Доминанта газдановского персонажа – в преобладании внутреннего над внешним. «Я был слишком равнодушен к внешним событиям; мое глухое, внутреннее существование оставалось для меня исполненным несравненно большей значительности».
Поэтому для него книги становятся большими событиями, чем реальные потрясения, и он никак не может ощутить подлинность своего существования.
Первым рубежом его жизни становится родная смерть.
«Та минута, когда я, неловко вися на руках дяди, заглянул в гроб и увидел черную бороду, усы и закрытые глаза отца, была самой страшной минутой моей жизни. Гудели высокие церковные своды, шуршали платья теток, и вдруг я увидал нечеловеческое, окаменевшее лицо моей матери. В ту же секунду я вдруг понял все: ледяное чувство смерти охватило меня, и я ощутил болезненное исступление, сразу увидев где-то в бесконечной дали мою собственную кончину – такую же судьбу, как судьба моего отца».
Так же когда-то ужасался смерти матери толстовский Николенька Иртеньев, страшным криком встречая свое отрочество.

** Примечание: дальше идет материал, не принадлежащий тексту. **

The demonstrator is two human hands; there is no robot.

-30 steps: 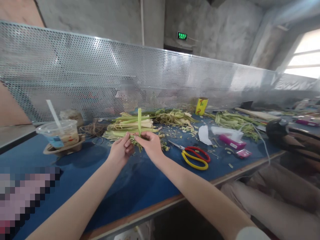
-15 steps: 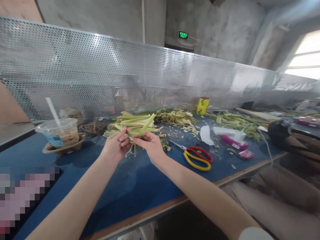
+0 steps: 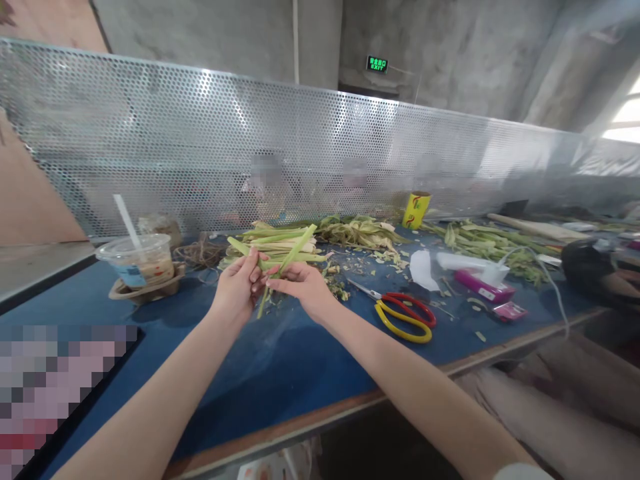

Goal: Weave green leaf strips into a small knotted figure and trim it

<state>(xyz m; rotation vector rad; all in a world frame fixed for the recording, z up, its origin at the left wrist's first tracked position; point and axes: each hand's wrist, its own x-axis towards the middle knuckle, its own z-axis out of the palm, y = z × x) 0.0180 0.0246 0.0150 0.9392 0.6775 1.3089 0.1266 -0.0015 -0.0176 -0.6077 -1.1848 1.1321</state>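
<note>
Leaf strips (image 3: 300, 247) sit crossed between my fingers above the desk (image 3: 250, 373); I judge the work partway, the strips overlapped but their ends free, with plenty of the leaf pile (image 3: 273, 233) lying loose toward the far edge. My left hand (image 3: 237, 287) is curled closed on the strips, forearm slanting in over the near edge; my right hand (image 3: 306, 288) pinches them between thumb and fingers, its forearm angled inward. Further right, scissors (image 3: 395, 297) lie untouched.

The leaf pile (image 3: 261, 233) lies on the table (image 3: 250, 380), cup (image 3: 145, 265) left, scissors (image 3: 383, 300) right
</note>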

Но это потрясение утешалось, поглощалось обычной домашней жизнью: отец, брат, тетушки, гувернеры и учителя. Газдановского героя быстро выбрасывает на беспощадные холодные сквозняки истории.
Его отрочеством становится кадетский корпус. Но и здесь, в самые прозрачные годы жизни, он несет с собой призрак того пронзительного чувства, которое он испытал, склонившись над гробом отца. «И в глубине моего сознания ни на минуту не прекращалась глухая, безмолвная борьба, в которой я сам почти не играл никакой роли. Я часто терял себя: я не был чем-то раз навсегда определенным; я изменялся, становясь то больше, то меньше; и, может быть, такая неверность своего собственного призрака, не позволявшая мне разделиться однажды и навек и стать двумя различными существами, – позволяла мне в реальной моей жизни быть более разнообразным, нежели это казалось возможным. Эти первые, прозрачные годы моей гимназической жизни отягчались лишь изредка душевными кризисами, от которых я так страдал и в которых все же находил мучительное удовольствие. Я жил счастливо – если счастливо может жить человек, за плечами которого стелется в воздухе неотступная тень. Смерть никогда не была далека от меня, и пропасти, в которые повергало меня воображение, казались ее владениями».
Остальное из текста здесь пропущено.